Brief
Within the entries that follow, report how many lines contain the word "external", giving the number by itself.

[Items listed in a dataset]
^^^^^^^^

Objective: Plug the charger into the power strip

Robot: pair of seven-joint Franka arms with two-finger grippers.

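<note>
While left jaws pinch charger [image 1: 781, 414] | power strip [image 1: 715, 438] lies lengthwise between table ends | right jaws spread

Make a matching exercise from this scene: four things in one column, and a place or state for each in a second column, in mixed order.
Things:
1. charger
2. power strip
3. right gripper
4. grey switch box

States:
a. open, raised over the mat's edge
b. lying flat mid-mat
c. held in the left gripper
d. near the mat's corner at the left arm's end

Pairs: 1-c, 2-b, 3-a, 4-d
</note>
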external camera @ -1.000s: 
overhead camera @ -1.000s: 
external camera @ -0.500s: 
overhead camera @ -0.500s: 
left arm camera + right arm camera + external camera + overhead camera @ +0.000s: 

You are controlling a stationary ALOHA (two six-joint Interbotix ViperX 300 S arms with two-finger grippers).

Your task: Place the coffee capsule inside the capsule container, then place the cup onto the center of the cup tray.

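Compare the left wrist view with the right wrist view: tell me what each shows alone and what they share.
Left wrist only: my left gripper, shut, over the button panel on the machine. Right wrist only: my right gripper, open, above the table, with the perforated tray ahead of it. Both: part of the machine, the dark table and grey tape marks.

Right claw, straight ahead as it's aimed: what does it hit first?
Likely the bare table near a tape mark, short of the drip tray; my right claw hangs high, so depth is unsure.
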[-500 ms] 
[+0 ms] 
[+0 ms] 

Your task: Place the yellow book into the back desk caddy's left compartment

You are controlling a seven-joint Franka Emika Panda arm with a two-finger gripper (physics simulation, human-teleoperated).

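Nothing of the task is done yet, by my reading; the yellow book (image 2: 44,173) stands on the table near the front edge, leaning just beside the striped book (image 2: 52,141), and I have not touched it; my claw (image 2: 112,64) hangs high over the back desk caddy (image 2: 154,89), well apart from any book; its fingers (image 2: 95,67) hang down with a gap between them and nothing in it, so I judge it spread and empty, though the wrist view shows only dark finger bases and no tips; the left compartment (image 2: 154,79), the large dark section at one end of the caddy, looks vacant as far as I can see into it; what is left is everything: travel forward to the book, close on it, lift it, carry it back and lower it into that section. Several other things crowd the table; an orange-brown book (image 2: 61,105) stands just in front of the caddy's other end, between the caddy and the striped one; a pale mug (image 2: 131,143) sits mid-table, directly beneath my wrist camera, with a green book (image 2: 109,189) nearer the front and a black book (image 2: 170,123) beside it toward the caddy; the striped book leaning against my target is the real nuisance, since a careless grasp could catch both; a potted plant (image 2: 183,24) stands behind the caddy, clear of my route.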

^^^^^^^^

Exercise output
3